• Required work: Return, word for word, only the lines of the data below that lie between the line with "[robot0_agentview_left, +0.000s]" and the line with "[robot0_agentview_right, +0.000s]", those two lines included.

[Data segment — start]

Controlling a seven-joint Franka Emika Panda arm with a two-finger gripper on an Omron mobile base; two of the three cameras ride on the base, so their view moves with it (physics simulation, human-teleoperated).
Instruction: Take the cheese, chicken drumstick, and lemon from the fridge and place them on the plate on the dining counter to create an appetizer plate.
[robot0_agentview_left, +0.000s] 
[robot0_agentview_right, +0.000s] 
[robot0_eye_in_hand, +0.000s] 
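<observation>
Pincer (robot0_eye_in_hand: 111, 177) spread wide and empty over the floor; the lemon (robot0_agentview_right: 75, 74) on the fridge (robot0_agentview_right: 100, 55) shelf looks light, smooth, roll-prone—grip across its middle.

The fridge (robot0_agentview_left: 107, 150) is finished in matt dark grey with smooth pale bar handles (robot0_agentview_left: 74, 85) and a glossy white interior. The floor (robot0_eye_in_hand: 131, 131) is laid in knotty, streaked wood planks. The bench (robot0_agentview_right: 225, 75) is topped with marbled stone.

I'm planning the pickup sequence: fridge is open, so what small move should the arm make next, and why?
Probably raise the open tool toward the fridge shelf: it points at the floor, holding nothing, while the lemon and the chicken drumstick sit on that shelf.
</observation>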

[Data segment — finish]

• Written answer:
[robot0_agentview_left, +0.000s] 
[robot0_agentview_right, +0.000s] 

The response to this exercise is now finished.